In un romanzo giallo, due soluzioni non possono verificarsi: che il colpevole sia l'autore del romanzo e che la colpevole sia la trama del romanzo. La prima soluzione è negata dall'implicito patto d'onore fra scrittore e lettore: lo scrittore ha campo libero, purché resti nell'alveo del possibile, e in cambio il lettore può esser certo della sua... innocenza. La seconda soluzione, poi, è addirittura da escludere in toto, poiché la trama è composta da parole, non da fatti, e le parole, da sole, non hanno mai ucciso nessuno...
Jun'ichiro Tanizaki (1886 - 1975) non era un autore di romanzi gialli. Per questo in Nero su bianco, datato 1928 e per la prima volta proposto in italiano (Neri Pozza, pagg. 265, euro 17, traduzione di Gianluca Coci, da oggi nelle librerie), vuole farsi beffe di entrambe le soluzioni citate. Vi riesce? La risposta a questa domanda è la soluzione del suo «giallo», se vogliamo considerarlo tale. Ma lo vogliamo davvero?

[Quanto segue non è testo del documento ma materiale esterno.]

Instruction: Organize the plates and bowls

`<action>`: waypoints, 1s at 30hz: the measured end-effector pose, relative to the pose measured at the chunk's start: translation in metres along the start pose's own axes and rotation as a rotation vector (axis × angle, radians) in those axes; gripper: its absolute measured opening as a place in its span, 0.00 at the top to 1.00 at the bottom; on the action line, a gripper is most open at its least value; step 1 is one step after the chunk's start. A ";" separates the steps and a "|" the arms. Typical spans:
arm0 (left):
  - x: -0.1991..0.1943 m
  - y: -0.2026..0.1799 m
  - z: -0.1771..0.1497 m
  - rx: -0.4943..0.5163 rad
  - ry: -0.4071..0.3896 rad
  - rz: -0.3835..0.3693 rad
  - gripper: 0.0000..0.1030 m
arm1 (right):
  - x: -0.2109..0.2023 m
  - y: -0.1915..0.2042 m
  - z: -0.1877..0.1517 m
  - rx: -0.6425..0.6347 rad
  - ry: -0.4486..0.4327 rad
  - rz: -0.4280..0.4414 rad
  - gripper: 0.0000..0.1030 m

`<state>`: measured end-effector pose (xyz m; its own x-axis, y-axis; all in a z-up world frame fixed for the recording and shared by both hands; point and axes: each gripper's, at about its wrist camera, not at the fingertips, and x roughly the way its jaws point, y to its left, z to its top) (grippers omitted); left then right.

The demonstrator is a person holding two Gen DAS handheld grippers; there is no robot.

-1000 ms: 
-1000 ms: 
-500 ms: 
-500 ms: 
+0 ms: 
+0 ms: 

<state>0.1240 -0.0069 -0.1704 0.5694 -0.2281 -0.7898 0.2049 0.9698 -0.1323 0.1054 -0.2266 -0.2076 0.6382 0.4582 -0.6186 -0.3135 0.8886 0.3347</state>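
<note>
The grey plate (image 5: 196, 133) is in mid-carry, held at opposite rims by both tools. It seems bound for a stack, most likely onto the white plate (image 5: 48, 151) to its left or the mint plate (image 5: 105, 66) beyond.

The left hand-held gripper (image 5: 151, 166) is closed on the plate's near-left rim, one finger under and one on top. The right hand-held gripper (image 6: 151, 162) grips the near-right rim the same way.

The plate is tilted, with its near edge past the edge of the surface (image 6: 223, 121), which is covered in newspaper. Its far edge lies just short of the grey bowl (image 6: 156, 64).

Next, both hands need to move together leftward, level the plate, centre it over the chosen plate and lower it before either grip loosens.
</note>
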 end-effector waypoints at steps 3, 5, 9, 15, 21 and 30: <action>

Mizuno è uno scrittore accidioso, inaffidabile, ostaggio dei fantasmi del passato (compreso un matrimonio fallito) e del presente (compreso un erotismo contorto e represso sempre pronto a esplodere). Ha appena consegnato un racconto giallo alla rivista cui collabora, ma si accorge di aver commesso un gravissimo errore: in alcuni passi ha chiamato la vittima della storia con il nome della persona reale, che conosce e che disprezza, da lui usata come modello, ha scritto cioè «Kojima» invece di «Kodama». Così, da un banale refuso, inizia il suo dramma. Teme che qualcuno possa uccidere davvero Kojima con le esatte modalità da lui narrate allo scopo di incolparlo dell'assassinio e dunque compiere un delitto perfetto, con Mizuno nel ruolo della vittima. L'omicidio inventato da Mizuno è del tutto gratuito, una sorta di esercizio di stile frutto della noia e del male di vivere, più o meno come quello di Raskol'nikov in Delitto e castigo. Ma è a tal punto pura fiction da far sospettare che abbia un'altra natura... Mizuno tenta di correggere l'imperdonabile refuso, ma quelli della rivista gli dicono che non si può, che il racconto è ormai in stampa, nero su bianco. E dunque un omicidio finto, cioè soltanto scritto, rischia di diventare per Mizuno un reale suicidio involontario, o quanto meno... preterintenzionale. Così Mizuno, da abile scrittore, escogita la soluzione che potrebbe evitargli la pena capitale: far seguire il racconto da una narrazione più vasta di cui il racconto non sarebbe che una parte. Quindi, disinnescarlo. Ma occorre mettersi al lavoro, e alla svelta, perché «l'uomo nell'ombra», il reale potenziale assassino, è pronto ad agire...
Ed ecco che a questo punto Tanizaki gioca il suo jolly, facendo entrare in scena una delle sue classiche donne affascinanti e mortifere, una misteriosa prostituta incontrata da Mizuno in un locale. È una donna-kitsune, una donna-volpe tipica della tradizione giapponese: scaltra e crudele, solitaria e indecifrabile. Mizuno ne diventa il cliente abituale, lasciandosi trascinare in un gorgo di piacere dove perde la cognizione del tempo e dello spazio, e soprattutto la voglia di scrivere, pur sapendo che scrivere, mai come in questo frangente, equivale per lui a sopravvivere. Questa sospensione del «giallo» a vantaggio del noir che è la tazza di tè, o il bicchierino di sakè, di Tanizaki, pare sulle prime una digressione, invece diventa il vero nocciolo di Nero su bianco.
Perché quando accade ciò che Mizuno paventava, proprio la dark lady della quale è diventato lo zimbello potrebbe diventare il suo alibi.Comunque, Tanizaki è riuscito nel suo duplice intento di infrangere le due leggi del «giallo»: sia l'autore, sia la trama sono colpevoli. Con la differenza che soltanto alla seconda non si può applicare nessun castigo.